You’ll probably need a mortgage to purchase the piece of real estate you have your eye on, but the question is which mortgage? There are many different types of loan products that you can use to get the property you want. Here are a few of the most important options to consider.

Fixed Rate Mortgage (FRM)


A fixed rate mortgage is one in which the interest rate does not change. It is tied to the current prime rate and remains at this level for the life of the loan. Since the rate is locked in, these loans tend to start at higher rates than adjustable rate mortgages.

Adjustable Rate Mortgage (ARM)


An adjustable rate mortgage is one in which the interest rate can fluctuate based on the prime rate. These loans usually start with lower rates than fixed rate mortgages but over the life of the loan, the FRM usually comes out to be cheaper.

Variable Rate Mortgage


There are different types of hybrid mortgages that start as ARMs and then switch to FRMs. These are appealing options as they provide the most flexibility for the borrower. Some variable loans also allow you to adjust your monthly payment depending on the circumstances. Your lender can talk to you in depth about these options.

Balloon Payment Mortgage


With these mortgages, the rate and monthly payments tend to be lower. The catch is that once the term of the loan payments expires, the mortgage will still not be fully paid off.

The balloon payment is the larger amount required to take care of the remainder of the balance at the end of the mortgage loan term. This can be an appealing option but a tricky one, as borrowers without a plan for handling the balloon payment could find themselves in real trouble down the line.

80/20 Mortgages


An 80/20 mortgage involves a second mortgage taken out to cover the remainder of the costs of the home after the first loan has been applied.

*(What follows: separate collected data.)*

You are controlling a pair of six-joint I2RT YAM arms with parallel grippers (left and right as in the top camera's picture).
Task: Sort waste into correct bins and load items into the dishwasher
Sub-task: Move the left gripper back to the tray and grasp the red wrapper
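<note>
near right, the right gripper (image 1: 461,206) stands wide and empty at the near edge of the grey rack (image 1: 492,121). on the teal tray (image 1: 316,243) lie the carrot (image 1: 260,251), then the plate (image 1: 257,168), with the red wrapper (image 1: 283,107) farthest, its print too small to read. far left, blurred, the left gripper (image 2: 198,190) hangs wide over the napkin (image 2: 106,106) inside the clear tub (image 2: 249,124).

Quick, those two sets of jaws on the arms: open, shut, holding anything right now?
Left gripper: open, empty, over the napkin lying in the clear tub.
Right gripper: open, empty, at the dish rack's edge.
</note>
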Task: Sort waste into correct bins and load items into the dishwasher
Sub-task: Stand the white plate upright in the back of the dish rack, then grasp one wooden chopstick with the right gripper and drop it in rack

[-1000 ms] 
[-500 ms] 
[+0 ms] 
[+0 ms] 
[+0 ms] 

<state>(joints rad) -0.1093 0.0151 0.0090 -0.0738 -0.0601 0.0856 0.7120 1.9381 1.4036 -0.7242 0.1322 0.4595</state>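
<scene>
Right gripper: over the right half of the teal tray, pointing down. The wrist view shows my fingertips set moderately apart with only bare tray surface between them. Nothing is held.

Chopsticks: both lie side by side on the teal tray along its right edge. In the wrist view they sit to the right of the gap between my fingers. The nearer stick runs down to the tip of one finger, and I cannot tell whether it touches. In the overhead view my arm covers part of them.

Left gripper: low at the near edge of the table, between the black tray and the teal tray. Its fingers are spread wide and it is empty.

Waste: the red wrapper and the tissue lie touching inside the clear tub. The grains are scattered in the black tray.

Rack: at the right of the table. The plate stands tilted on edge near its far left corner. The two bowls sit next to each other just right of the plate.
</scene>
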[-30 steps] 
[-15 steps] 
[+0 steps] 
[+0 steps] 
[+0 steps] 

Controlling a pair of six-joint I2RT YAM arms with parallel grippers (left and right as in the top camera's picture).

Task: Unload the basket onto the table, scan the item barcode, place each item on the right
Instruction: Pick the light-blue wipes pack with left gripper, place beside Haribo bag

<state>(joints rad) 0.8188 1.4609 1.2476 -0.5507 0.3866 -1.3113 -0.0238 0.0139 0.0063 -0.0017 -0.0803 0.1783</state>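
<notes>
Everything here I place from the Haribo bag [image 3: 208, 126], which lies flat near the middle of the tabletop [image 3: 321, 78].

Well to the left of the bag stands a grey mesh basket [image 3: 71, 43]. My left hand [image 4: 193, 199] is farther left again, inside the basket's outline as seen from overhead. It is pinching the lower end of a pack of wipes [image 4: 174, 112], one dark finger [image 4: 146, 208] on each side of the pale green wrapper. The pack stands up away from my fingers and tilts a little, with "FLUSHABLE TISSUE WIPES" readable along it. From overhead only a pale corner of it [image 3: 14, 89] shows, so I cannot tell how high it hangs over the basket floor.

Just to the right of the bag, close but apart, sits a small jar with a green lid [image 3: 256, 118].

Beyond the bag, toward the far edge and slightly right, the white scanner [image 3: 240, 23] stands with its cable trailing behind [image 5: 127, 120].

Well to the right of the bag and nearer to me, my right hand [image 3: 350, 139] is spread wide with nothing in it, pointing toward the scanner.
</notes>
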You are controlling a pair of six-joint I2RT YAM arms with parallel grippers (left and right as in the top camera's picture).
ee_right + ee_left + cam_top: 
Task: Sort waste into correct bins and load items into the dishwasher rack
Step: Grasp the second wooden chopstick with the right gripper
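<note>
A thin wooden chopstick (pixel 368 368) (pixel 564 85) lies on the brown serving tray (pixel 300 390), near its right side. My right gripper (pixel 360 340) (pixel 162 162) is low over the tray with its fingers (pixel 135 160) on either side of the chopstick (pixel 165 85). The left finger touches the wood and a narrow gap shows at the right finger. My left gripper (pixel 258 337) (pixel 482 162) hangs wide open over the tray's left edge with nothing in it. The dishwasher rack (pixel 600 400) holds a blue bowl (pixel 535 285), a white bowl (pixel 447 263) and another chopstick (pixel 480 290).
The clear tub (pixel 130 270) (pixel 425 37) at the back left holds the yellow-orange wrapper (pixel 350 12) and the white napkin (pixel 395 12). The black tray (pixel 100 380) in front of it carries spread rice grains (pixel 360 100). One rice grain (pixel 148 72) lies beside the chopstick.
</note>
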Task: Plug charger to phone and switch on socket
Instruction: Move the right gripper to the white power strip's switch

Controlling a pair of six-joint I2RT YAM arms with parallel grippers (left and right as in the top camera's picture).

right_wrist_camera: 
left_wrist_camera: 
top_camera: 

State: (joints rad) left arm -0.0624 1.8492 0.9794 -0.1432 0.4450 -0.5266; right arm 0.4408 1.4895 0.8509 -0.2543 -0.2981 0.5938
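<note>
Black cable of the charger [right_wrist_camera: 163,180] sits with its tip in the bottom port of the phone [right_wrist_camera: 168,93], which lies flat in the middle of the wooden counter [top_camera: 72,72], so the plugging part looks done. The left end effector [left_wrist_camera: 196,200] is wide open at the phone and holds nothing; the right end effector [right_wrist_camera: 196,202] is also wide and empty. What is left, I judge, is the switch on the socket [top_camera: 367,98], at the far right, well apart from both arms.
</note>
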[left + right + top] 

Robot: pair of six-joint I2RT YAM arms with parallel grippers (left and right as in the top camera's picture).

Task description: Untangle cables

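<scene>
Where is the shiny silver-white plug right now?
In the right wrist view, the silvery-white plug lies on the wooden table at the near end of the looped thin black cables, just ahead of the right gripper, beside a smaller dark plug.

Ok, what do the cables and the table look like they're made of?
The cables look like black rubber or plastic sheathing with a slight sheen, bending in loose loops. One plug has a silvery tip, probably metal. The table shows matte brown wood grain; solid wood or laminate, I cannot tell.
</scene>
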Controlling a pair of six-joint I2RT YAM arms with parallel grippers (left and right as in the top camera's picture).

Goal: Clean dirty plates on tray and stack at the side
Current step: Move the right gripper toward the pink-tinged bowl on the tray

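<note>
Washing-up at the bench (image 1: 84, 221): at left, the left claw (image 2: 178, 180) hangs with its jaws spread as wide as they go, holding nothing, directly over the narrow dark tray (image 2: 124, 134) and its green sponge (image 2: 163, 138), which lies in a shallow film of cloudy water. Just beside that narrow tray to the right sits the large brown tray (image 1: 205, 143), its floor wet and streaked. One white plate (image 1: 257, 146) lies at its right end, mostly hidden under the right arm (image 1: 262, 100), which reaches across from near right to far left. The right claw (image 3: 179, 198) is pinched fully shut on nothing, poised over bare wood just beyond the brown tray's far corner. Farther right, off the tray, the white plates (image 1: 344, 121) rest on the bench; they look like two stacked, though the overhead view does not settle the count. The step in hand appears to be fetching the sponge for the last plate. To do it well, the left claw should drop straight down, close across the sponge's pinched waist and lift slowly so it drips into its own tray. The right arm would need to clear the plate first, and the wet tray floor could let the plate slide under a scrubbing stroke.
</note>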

Borrowers choose an 80/20 mortgage in order to avoid paying Private Mortgage Insurance (PMI), which kicks in on loans for more than 80 percent of the price of the house.

Subprime Mortgage


If you have less than perfect credit, it may be difficult to get a mortgage loan. Subprime lenders offer loans to those without the credit for a traditional loan. These mortgages have a higher rate of interest to offset the risk to the lender. Only take out such a loan if you are sure you can afford to make the payments, no matter how persistent the lender is.